WHAT IS REQUIRED: Retype all of the data word for word, without pictures.

DATA PROVIDED:

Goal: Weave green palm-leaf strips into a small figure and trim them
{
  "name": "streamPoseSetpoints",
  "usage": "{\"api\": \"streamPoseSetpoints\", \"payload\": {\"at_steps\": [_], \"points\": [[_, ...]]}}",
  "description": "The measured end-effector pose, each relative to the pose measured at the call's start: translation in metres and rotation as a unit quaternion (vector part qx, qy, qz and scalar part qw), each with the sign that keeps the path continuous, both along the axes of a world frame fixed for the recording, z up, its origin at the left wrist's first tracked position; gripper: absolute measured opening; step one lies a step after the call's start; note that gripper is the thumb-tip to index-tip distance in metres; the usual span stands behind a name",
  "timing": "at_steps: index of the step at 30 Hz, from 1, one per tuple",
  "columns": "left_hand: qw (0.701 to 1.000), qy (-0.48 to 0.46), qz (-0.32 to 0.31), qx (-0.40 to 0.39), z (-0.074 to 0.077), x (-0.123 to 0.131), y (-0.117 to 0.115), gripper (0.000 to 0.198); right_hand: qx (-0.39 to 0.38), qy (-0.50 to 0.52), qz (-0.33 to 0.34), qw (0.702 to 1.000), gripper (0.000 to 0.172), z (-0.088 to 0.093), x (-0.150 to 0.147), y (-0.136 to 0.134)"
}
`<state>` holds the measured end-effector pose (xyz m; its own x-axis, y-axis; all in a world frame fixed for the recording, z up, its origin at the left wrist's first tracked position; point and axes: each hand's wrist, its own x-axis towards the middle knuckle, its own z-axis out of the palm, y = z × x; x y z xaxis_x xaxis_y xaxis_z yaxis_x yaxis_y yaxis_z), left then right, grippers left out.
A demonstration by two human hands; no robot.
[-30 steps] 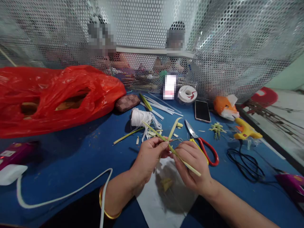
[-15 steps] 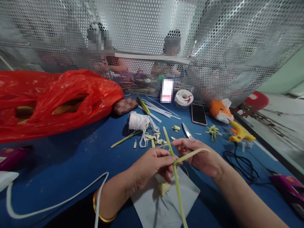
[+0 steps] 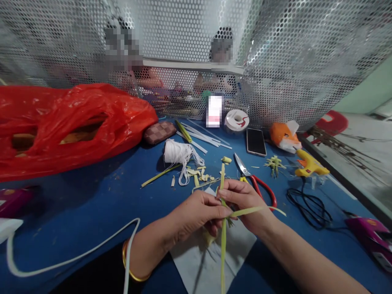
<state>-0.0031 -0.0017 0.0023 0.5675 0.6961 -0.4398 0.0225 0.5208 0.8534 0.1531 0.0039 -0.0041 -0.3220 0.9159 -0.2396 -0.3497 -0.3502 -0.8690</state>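
Note:
My left hand (image 3: pixel 196 214) and my right hand (image 3: pixel 245 202) meet above a white sheet of paper (image 3: pixel 211 255) on the blue table. Both pinch crossed strips of pale green palm leaf (image 3: pixel 223 245). One strip runs up and down past my fingers, another sticks out to the right (image 3: pixel 260 210). My left wrist wears a gold bangle (image 3: pixel 130 267). Red-handled scissors (image 3: pixel 257 183) lie just behind my right hand.
Leaf scraps (image 3: pixel 200 175), a bundle of white string (image 3: pixel 177 153), a phone (image 3: pixel 255 141), a tape roll (image 3: pixel 236 120), a yellow glue gun (image 3: pixel 309 165) with black cord, a red plastic bag (image 3: pixel 70 122) and a white cable (image 3: pixel 76 255) lie about. Behind a perforated metal screen (image 3: pixel 290 61) other people sit.
My right hand has come back toward the left hand and closer to me. The long strip has swung to nearly vertical, and the scissors show again behind my right hand.

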Motion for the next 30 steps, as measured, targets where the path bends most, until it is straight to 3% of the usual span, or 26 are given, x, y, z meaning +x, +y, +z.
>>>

ANSWER TO THIS TASK:
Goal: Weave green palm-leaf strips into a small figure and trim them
{
  "name": "streamPoseSetpoints",
  "usage": "{\"api\": \"streamPoseSetpoints\", \"payload\": {\"at_steps\": [_], \"points\": [[_, ...]]}}",
  "description": "The measured end-effector pose, each relative to the pose measured at the call's start: translation in metres and rotation as a unit quaternion (vector part qx, qy, qz and scalar part qw), each with the sign that keeps the path continuous, both along the axes of a world frame fixed for the recording, z up, its origin at the left wrist's first tracked position; gripper: absolute measured opening; step one lies a step after the call's start; note that gripper is the thumb-tip to index-tip distance in metres; the usual span stands behind a name",
  "timing": "at_steps: index of the step at 30 Hz, from 1, one per tuple",
  "columns": "left_hand: qw (0.701 to 1.000), qy (-0.48 to 0.46), qz (-0.32 to 0.31), qx (-0.40 to 0.39), z (-0.074 to 0.077), x (-0.123 to 0.131), y (-0.117 to 0.115), gripper (0.000 to 0.198); right_hand: qx (-0.39 to 0.38), qy (-0.50 to 0.52), qz (-0.33 to 0.34), qw (0.702 to 1.000), gripper (0.000 to 0.172), z (-0.088 to 0.093), x (-0.150 to 0.147), y (-0.136 to 0.134)"
}
`<state>` holds the measured end-effector pose (xyz m; its own x-axis, y-axis; all in a world frame fixed for the recording, z up, its origin at the left wrist's first tracked position; point and axes: each hand's wrist, its own x-axis towards the middle knuckle, its own z-axis out of the palm, y = z × x; x y z xaxis_x xaxis_y xaxis_z yaxis_x yaxis_y yaxis_z), left then right, grippers left out.
A demonstration by two human hands; no robot.
[-30 steps] 
[-15 steps] 
[+0 steps] 
<state>-0.0031 -0.0017 0.0023 0.5675 0.6961 -0.4398 0.0225 0.5208 0.8534 0.1531 0.0039 -0.0041 -0.3220 0.9159 -0.2396 -0.3497 -0.3502 -0.8690</state>
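Note:
My left hand (image 3: pixel 196 214) and my right hand (image 3: pixel 245 202) meet above a white sheet of paper (image 3: pixel 211 255) on the blue table. Both pinch crossed strips of pale green palm leaf (image 3: pixel 223 245). One strip runs up and down past my fingers, another sticks out to the right (image 3: pixel 260 210). My left wrist wears a gold bangle (image 3: pixel 130 267). Red-handled scissors (image 3: pixel 257 183) lie just behind my right hand.
Leaf scraps (image 3: pixel 200 175), a bundle of white string (image 3: pixel 177 153), a phone (image 3: pixel 255 141), a tape roll (image 3: pixel 236 120), a yellow glue gun (image 3: pixel 309 165) with black cord, a red plastic bag (image 3: pixel 70 122) and a white cable (image 3: pixel 76 255) lie about. Behind a perforated metal screen (image 3: pixel 290 61) other people sit.
My right hand has come back toward the left hand and closer to me. The long strip has swung to nearly vertical, and the scissors show again behind my right hand.
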
Motion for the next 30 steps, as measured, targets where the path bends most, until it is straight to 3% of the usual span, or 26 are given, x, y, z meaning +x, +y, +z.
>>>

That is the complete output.